## Work task
Find the line with "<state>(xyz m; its" in the data below, then restate it and all remaining lines exactly, adding nothing.

## Data
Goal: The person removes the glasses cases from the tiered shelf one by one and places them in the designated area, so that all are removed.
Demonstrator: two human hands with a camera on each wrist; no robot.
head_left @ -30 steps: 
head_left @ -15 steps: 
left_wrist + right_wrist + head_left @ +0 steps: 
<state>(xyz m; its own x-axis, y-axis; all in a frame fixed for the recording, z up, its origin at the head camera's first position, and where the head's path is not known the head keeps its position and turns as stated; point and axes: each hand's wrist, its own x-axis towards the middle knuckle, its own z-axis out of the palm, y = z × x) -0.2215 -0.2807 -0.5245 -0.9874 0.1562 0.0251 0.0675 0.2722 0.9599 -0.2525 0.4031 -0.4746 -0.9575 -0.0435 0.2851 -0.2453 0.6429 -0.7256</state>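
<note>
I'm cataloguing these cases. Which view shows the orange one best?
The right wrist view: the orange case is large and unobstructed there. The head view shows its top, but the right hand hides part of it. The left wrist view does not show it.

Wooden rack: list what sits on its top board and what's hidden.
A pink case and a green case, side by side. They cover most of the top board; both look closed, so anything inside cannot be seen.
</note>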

## Your solution
<state>(xyz m; its own x-axis, y-axis; all in a frame fixed for the recording, z up, its origin at the head camera's first position, and where the head's path is not known the head keeps its position and turns as stated; point and axes: each hand's wrist, its own x-axis towards the middle knuckle, its own z-axis out of the palm, y = z × x) -0.2215 -0.2807 -0.5245 -0.9874 0.1562 0.0251 0.0675 0.2722 0.9599 -0.2525 0.4031 -0.4746 -0.9575 -0.0435 0.2851 -0.2453 0.6429 -0.7256</state>
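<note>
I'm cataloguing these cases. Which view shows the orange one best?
The right wrist view: the orange case is large and unobstructed there. The head view shows its top, but the right hand hides part of it. The left wrist view does not show it.

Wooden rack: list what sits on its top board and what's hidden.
A pink case and a green case, side by side. They cover most of the top board; both look closed, so anything inside cannot be seen.
</note>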

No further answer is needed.